What demand analytics won’t tell you…


We do our fair share of number crunching. The latest data set we are chewing over is well over half a million transactions. We are also aware of plenty of outfits who will crunch vast swathes of data to tell what your customers are up to and what they might do next.

However, looking at your sales history has a significant shortcoming: It is your data, not your competition’s data.

Sure, if you trade online, you can scrape your competitor’s pricing and a few other details, but you cannot tell when your customers bought from them.

The two things we look at most are recency and frequency. When did a customer last buy from you and how often do they buy a product. Frequency is an excellent indicator of price sensitivity… if they don’t buy it often they won’t remember how much they paid last time!

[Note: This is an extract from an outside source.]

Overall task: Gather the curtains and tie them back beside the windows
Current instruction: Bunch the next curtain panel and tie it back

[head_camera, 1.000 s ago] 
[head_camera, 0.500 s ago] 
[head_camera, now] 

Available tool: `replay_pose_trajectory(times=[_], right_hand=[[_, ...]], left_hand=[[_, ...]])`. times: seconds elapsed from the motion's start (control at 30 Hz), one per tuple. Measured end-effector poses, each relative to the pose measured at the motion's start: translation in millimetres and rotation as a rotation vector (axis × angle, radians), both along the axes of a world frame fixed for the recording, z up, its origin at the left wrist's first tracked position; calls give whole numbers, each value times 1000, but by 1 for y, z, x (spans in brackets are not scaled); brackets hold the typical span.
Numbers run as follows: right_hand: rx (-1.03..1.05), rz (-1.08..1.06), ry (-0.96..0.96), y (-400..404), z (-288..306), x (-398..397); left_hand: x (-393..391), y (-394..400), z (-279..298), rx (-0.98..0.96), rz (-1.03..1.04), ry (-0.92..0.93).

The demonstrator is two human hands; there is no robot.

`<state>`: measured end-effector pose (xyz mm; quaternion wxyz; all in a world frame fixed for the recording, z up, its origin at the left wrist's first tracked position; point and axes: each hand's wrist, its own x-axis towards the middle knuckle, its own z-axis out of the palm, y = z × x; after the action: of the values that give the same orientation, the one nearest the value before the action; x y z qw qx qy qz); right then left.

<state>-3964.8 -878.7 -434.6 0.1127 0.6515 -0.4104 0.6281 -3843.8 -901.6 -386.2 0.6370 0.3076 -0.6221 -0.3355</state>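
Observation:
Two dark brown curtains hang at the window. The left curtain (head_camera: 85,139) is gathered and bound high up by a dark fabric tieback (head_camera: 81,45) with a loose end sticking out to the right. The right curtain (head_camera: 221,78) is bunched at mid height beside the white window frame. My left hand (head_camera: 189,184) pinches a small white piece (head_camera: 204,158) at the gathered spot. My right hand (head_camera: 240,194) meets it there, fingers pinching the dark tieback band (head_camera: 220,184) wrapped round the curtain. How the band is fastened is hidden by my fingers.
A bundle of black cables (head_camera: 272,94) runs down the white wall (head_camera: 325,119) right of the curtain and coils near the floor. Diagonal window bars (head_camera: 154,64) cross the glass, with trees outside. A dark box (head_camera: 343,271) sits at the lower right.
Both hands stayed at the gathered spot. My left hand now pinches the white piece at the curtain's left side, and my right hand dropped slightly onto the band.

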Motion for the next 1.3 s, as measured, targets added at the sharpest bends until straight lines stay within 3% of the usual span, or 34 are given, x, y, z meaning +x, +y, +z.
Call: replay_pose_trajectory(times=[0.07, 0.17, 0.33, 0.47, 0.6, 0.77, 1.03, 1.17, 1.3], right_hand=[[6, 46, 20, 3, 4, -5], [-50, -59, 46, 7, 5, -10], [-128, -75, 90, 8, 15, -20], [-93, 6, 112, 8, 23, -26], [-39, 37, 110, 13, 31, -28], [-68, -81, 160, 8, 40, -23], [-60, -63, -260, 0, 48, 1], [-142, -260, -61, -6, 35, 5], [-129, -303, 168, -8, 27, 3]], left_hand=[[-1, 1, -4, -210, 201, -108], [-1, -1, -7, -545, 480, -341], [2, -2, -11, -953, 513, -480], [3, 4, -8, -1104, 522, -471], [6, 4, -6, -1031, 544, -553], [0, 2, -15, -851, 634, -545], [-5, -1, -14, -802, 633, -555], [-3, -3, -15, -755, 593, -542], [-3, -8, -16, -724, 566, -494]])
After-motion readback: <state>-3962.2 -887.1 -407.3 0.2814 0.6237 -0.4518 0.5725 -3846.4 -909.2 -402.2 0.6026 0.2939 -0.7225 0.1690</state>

However, this kind of analysis only works if you have a strong assumption that the customer only buys from you. If they are fickle and flit off to the competition on whim, then your recency and frequency data tells you nothing about their buying pattern… unless of course you know their underlying usage.

Let’s take some grocery items to make things simple:

If you have a good measure of how much toilet paper the average person uses per week and the number of people in the household then you can tell how loyal they are to your supermarket and even a brand.

However, try doing the same analysis with baslamic vinegar of Modena and you won’t be able to tell the difference between someone who only buys it once in a blue moon because they saw Nigella use it in a recipe, and someone who puts it on their chips but buys a bottle a week from your competitor down the road.

You might get lucky and spot that their baslamic habit was fed by you before they went to the competitor, but these instances are tricky to pick out of the data.

The other common mistake made with simple data analytics, often done in house, is the substitution effect. Your sales data is great if you are never out of stock of anything. If someone is forced to buy an alternative, or worse still go to a competitor because you didn’t have the stock, you can stare at the data all you like and it will never tell you what was in the customers mind. In the old days when lead times were longer, we used to insist on looking at B2B order data rather than sales, because it was closer to what the customer wanted when they wanted it than when it was actually shipped.

Moral of the story:
Be wary of looking at what you sold to someone, because it often doesn’t tell you what you could have sold and didn’t.